“A nearly impenetrable thicket of geekitude…”

New UK Anti-Spam Regulations

There is a continual flurry of secondary legislation being laid before the UK parliament every day it is in session. Most of it, like the The Tonnage Tax (Training Requirement) (Amendment) Regulations 2003 (Statutory Instrument 2003 No. 2320), is of interest to very few of us. An exception to this general rule might be The Privacy and Electronic Communications (EC Directive) Regulations 2003, laid before parliament on the 18th of September and coming into force on December 11th.

The 22 pages of new regulations, explanatory text and schedules are the government’s implementation into UK law of the EC Directive on privacy and electronic communications (2002/58/EC, PDF link). They replace earlier regulations from 1999 and 2000, and cover a whole collection of issues from the right to have an un-itemized telephone bill if you want one to what looks like a moderately sensible “do not call” system for telephone and fax to be run by the new Office of Communications (OFCOM), hopefully a more effective system than the current Telephone Preference Service. On the other hand, as OFCOM won’t even start operations until the end of 2003, I’m not holding my breath.

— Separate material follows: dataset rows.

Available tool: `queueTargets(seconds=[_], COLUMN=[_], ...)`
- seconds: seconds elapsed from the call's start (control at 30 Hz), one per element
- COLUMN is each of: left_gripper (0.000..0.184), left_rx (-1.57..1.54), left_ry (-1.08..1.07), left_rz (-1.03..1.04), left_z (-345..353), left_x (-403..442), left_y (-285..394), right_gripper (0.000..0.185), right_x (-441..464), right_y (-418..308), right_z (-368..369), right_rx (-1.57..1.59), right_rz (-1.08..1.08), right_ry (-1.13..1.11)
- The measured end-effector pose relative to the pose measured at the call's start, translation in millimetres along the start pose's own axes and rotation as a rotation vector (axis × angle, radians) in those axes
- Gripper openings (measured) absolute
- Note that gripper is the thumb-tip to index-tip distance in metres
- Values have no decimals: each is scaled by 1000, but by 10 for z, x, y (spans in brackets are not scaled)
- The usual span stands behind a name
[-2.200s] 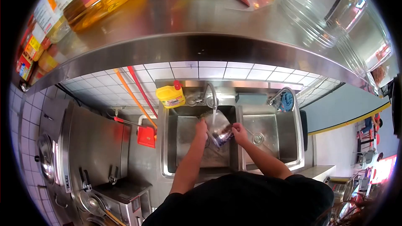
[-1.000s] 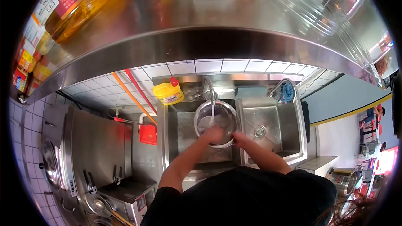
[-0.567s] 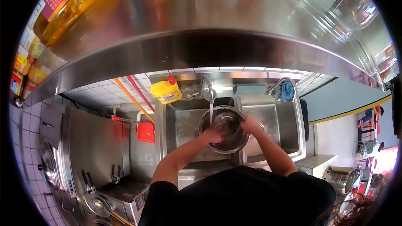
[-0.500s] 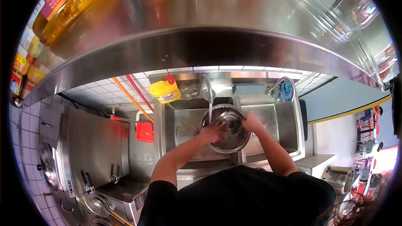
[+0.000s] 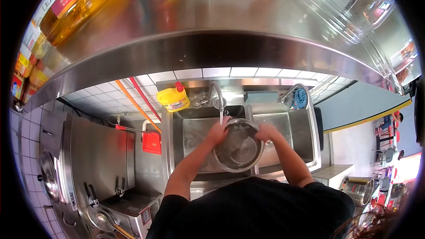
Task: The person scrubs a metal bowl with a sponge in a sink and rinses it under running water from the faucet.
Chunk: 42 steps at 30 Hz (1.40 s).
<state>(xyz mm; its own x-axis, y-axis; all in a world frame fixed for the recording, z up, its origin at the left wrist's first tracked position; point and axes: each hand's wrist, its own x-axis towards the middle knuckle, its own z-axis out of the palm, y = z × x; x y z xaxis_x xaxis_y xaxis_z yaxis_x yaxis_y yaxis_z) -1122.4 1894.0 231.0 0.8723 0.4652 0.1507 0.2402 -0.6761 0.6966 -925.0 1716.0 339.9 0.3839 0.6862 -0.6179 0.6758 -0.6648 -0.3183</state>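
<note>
A round, shiny metal pot (image 5: 241,161) is held over the double sink, above the divider between its basins. My left hand (image 5: 218,132) is closed on its far left rim, just below the spout of the curved faucet (image 5: 216,89). At the right side of the rim, my right hand (image 5: 267,132) grips with fingers wrapped over the edge. The pot's inside faces up toward me and looks wet, with patchy reflections. Its underside is hidden. The left basin (image 5: 190,139) and right basin (image 5: 283,126) lie around it.
Behind the sink stand a yellow jug with a red cap (image 5: 173,98) and, at right, a blue cloth (image 5: 300,98) by a second faucet. A red dustpan (image 5: 152,142) is at left. The steel shelf (image 5: 199,53) crosses in front, carrying an oil bottle (image 5: 84,6).
My left hand has moved from inside the pot to its far left rim. The pot has shifted slightly toward my body and its inside shows differently. My right hand keeps its grip.
</note>
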Motion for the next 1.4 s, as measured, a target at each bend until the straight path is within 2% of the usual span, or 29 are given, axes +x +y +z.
queueTargets(seconds=[0.03, 0.13, 0.23, 0.37, 0.47, 0.57, 0.63, 0.67, 0.77, 0.87, 0.97, 1.07, 1.17, 1.27, 1.33, 1.4], left_gripper=[29, 36, 32, 24, 28, 32, 37, 39, 47, 43, 41, 36, 28, 26, 33, 38], left_rx=[-68, -201, -300, -128, -84, 84, -48, -113, -999, -1590, -1589, -1252, -668, -695, -1087, -1453], left_ry=[-124, -307, -298, -116, -137, -495, -386, -328, -178, -358, -511, -283, -85, 215, 169, 66], left_rz=[-177, -355, -221, 335, 350, -161, -319, -395, -750, -966, -1148, -928, -626, -493, -554, -652], left_z=[51, -60, -101, 17, -108, -597, -661, -642, -230, -290, -226, 376, 295, 78, 13, 9], left_x=[15, 148, 216, 284, 284, 293, 229, 208, 39, -234, -297, -291, -32, 238, 328, 366], left_y=[-30, 35, 159, 263, 6, -89, -265, -350, -674, -385, -114, -482, -287, 24, -67, -244], right_gripper=[37, 40, 33, 33, 33, 34, 36, 36, 38, 41, 42, 44, 46, 46, 45, 47], right_x=[-31, 45, 2, 128, 81, 67, 122, 173, 206, 102, -7, -131, -85, -191, -230, -244], right_y=[-14, 126, 62, 57, -12, -29, 48, 94, 215, 363, 453, 444, 578, 489, 477, 495], right_z=[7, 167, 177, 306, 316, 366, 514, 536, 526, 386, 258, 145, 207, 138, 139, 171], right_rx=[23, 308, 303, 249, 364, 595, 796, 742, 619, 555, 473, 385, 260, 206, 174, 323], right_rz=[-25, 36, 73, -68, -38, 47, 52, 79, 136, 142, 170, 184, 141, 137, 132, 184], right_ry=[-28, -179, -221, -207, -179, -121, -10, 35, 108, 65, 38, 60, 161, 312, 415, 428])
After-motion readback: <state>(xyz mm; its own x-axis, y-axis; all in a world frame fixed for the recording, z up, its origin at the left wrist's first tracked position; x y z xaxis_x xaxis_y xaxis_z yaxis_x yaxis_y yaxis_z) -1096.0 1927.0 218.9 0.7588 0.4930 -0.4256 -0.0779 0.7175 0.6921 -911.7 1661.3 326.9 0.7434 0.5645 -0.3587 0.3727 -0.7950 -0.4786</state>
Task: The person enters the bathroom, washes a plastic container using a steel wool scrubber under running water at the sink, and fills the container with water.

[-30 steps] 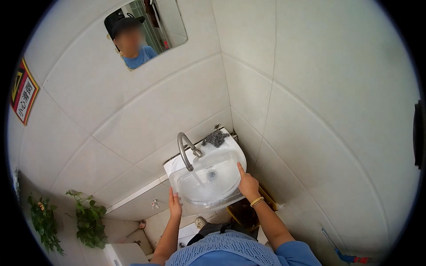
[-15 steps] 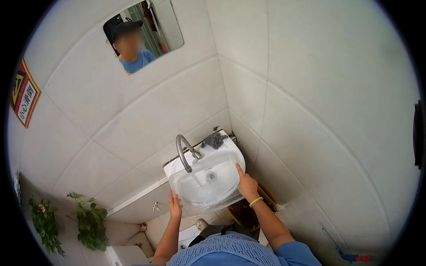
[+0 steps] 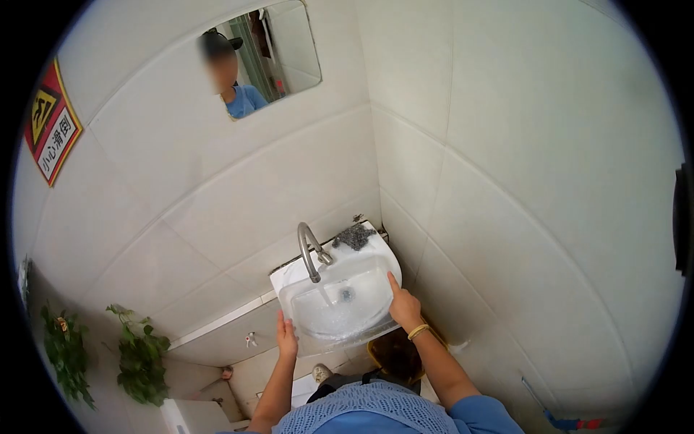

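Two bare hands, the left hand (image 3: 287, 336) and the right hand (image 3: 405, 304), hold a clear container (image 3: 354, 335) over the white sink (image 3: 384, 247); its walls are hard to make out against the basin, but it looks like a see-through plastic tub. At the sink's left side, the left hand holds one edge with fairly straight fingers. At the sink's right side, the right hand is curled on the opposite edge, index finger stretched along it. Water runs into the container from a curved metal faucet (image 3: 306, 242) at the back of the sink. A dark grey scrubber (image 3: 354, 236) lies on the sink's back right corner. Below the sink, near its right side, stands a yellow-rimmed bin (image 3: 374, 353). A mirror (image 3: 293, 50) hangs above the sink.
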### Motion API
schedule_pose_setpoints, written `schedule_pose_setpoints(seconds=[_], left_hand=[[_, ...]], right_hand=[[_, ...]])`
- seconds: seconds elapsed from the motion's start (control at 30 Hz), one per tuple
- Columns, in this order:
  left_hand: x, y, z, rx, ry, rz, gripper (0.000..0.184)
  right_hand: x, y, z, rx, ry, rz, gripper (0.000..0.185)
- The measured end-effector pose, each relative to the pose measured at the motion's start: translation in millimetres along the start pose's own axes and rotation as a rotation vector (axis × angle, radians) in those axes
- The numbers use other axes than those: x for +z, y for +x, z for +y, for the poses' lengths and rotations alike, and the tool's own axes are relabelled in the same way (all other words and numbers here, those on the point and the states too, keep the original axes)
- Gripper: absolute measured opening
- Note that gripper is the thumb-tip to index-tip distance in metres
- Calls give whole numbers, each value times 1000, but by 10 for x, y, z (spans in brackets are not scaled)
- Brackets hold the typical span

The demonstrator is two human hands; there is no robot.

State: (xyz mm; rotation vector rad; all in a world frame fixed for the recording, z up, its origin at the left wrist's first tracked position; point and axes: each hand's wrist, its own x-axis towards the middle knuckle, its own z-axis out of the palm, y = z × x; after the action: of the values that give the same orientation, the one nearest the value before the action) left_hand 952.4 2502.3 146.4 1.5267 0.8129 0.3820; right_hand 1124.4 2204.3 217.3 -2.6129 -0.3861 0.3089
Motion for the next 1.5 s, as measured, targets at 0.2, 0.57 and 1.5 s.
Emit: schedule_pose_setpoints(seconds=[0.2,0.57,1.5], left_hand=[[-12,23,-57,-32,-44,-17,54],[-21,48,-176,193,58,-10,43],[47,41,-164,177,15,30,46]], right_hand=[[86,16,40,-22,9,27,76],[47,-31,-56,-31,-43,-3,75],[210,51,85,-95,12,128,74]])
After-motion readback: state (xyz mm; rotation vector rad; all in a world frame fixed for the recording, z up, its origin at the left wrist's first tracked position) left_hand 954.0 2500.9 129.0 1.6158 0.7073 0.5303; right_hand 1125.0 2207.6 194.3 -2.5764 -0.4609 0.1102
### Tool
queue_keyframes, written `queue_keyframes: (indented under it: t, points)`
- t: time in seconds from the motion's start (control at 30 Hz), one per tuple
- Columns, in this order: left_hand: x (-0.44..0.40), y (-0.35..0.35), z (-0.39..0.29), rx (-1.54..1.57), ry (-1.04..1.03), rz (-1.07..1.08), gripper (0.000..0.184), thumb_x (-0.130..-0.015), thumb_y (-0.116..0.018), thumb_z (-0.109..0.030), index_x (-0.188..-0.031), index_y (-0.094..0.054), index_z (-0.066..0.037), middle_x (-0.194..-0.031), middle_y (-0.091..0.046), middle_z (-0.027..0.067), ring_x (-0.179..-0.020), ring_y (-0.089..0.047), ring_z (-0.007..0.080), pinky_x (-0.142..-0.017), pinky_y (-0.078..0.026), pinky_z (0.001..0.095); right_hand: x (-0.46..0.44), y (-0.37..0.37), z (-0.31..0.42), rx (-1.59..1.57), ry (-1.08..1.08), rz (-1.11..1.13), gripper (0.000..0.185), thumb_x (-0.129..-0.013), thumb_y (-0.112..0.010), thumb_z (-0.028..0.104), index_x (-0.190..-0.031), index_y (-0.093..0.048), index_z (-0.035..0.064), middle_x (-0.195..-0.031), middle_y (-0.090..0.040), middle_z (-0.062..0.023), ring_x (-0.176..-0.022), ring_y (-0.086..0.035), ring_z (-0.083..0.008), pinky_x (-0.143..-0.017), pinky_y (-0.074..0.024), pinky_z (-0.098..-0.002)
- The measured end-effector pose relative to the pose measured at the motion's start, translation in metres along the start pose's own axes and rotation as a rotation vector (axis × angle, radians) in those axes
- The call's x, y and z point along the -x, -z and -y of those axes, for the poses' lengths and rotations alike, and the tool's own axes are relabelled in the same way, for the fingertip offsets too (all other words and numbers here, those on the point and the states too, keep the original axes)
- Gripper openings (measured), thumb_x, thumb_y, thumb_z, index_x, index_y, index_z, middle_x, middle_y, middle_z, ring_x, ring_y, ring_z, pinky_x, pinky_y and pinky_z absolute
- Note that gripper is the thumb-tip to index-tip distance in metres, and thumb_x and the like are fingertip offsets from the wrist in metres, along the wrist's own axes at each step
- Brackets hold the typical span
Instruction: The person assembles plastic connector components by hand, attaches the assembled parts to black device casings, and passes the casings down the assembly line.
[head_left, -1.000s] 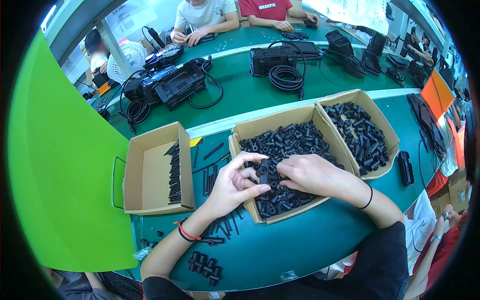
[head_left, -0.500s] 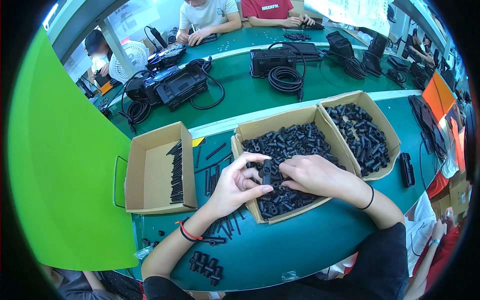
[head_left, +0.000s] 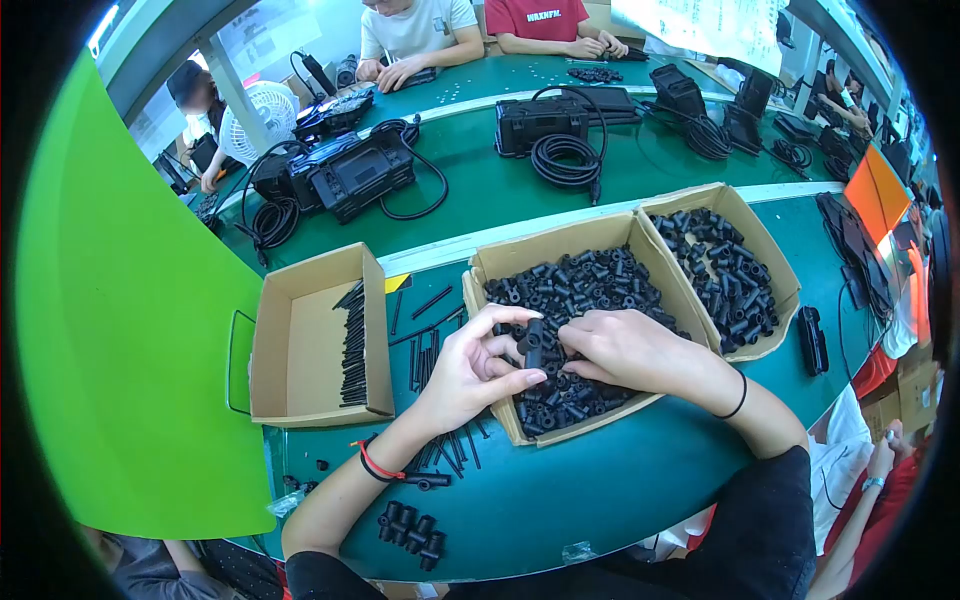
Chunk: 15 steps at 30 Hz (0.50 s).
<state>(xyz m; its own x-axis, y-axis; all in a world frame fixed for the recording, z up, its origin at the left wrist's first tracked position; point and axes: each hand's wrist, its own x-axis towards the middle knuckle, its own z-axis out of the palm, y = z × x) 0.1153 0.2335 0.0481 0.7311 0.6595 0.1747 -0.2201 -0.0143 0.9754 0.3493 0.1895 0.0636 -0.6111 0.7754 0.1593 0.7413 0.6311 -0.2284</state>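
My left hand (head_left: 468,368) pinches a black tubular plastic fitting (head_left: 534,345) with a side stub, held upright between thumb and fingers. It is above the near left part of a cardboard box (head_left: 560,240) heaped with small black fittings (head_left: 575,285). My right hand (head_left: 632,350) reaches into the same box from the right, palm down, with curled fingers among the pieces. Its fingertips are mostly hidden, so what they grip does not show. Several joined black fittings (head_left: 412,533) lie on the green table near my left forearm, and a single fitting (head_left: 428,481) lies by my wrist.
To the left, a cardboard box (head_left: 290,345) holds black rods, with more rods (head_left: 425,360) loose beside it. Another box (head_left: 785,265) of black fittings adjoins at the right. A green panel (head_left: 140,330) borders the left side. Black cased devices (head_left: 365,175) with cables stand behind.
My two hands and the held fitting stay practically in place. At the upper left, a person has lowered an arm toward the table. The hands of the person in red have shifted slightly.
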Motion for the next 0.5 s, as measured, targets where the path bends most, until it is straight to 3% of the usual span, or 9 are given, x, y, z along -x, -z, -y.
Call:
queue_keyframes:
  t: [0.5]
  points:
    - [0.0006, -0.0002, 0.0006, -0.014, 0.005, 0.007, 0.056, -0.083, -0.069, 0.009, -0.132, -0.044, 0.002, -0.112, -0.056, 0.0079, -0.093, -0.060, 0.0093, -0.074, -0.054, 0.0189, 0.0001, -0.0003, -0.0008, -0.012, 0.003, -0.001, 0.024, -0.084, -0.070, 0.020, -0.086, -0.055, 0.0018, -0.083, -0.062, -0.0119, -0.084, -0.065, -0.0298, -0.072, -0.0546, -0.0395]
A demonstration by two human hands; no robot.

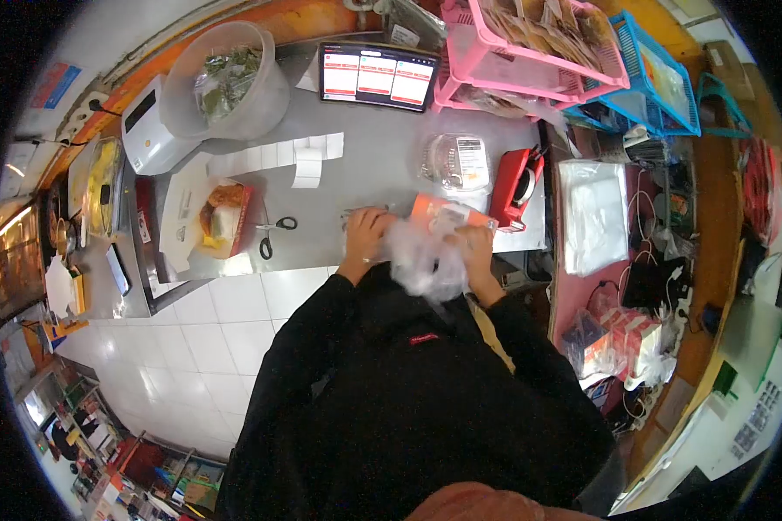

Regulation 6 is interesting because underneath the opaque drafting language it is talking about cookies: if you want to store a cookie on someone’s computer, you now need to ask permission at least on the first occasion. Unfortunately, “stored” is not defined, so this regulation probably applies as much to the (relatively harmless) session cookies stored only in your browser as opposed to the persistent kind stored on your hard disk that are presumably the real target of the legislation.

The headline provisions in the new regulations, though, are contained in regulations 22 and 23. The DTI press release spins these as “New Moves to Hammer Spammers”, but others have been less kind: Spamhaus, for example, say “Britain Bungles Anti-spam Law”.

A quick summary of the main points of regulations 22 and 23 as I understand them follows:

  • The regulations address e-mail to living individuals only; e-mail to something other than a natural person is explicitly not addressed. As the Internet is notoriously somewhere where no-one knows your age, gender or even species, it is essentially impossible to tell for sure whether a given e-mail address represents a living individual or not. To an ethical sender of e-mail, this simply means assuming that all addresses are those of individuals and proceeding accordingly. The flip-side danger that some see here is that this may provide plausible deniability or even a legal defence for an e-mailer to continue to send mail as before on the basis that they “thought” the addresses were those of businesses rather than individuals. Certainly, it sounds like open season on addresses like sales@example.co.uk, with things like ian@example.co.uk being well into in the weasel zone.

  • The regulations only cover e-mail sent for “direct marketing purposes”. That may mean that other kinds of unsolicited e-mail, such as political or religious entreaties, are not covered.

  • Mobile phone text messages are treated as e-mail. This sounds like good news as there are essentially no technical measures available on current mobile phones for spam suppression.

  • To send e-mail to someone, you normally require explicit prior consent and to provide “a valid address” for unsubscription. “Address” not being defined, this would hopefully include unsubscription web links but that’s not clear from the wording. Certainly such things are much more convenient for both sender and recipient than manual processing of unsubscription e-mail, so it would be a pity to say the least if the regulations outlawed them.

  • Without explicit prior consent, you can still send e-mail to your own customers where you collected their e-mail as part of the sale as long as you are sending e-mail only about your own “similar” products and services. You must allow the customer to say “no” initially, and with each subsequent communication.

  • Faking sender information is an offence.

So, this all sounds like good news for users as far as it goes: it’s less clear whether it goes far enough. A bigger problem in the short term is that the usual estimate is that 90% of spam received in the UK comes from outside, mainly from the USA, and that a UK regulation by its nature can therefore have little effect on the total volume of spam received by users here. In the longer term, I can’t see any international legal framework addressing the problems of unsolicited bulk email until everyone has had a few years of experience with the more local variety.

Disclaimer: I am not a lawyer and none of the above should be taken as legal opinion; if you need advice, you should talk to a professional.

[Updated 20031007 to point to the official HMSO page for the new regulations now that it exists.]

AOL have blocked an email address I have for sending one email with more than 10 recipients with information they the had requested as club members. This will now put a strain on people sending friends jokes, companies sending conference emails, clubs notifiying members of events etc. Also AOL put the block on BEFORE the law was enforced and you do not know you have a problem until you try to send to an IPS. This is a total infringement of genuine people just getting on with their lives. I agree that SPAM is unpleasant, but the definition needs to be clarified.

— A. Giusti on December 12, 2003

From a business users perpective - a law firm in Scotland in our case - the new Regulations have had no positive impact. Over the 4 day New Year break we recieved 36,000 emails. We have 100 or so users in the office. Currently the spam/legitimate email ratio is about 7:3.That ratio was about 6:4 in August 2003.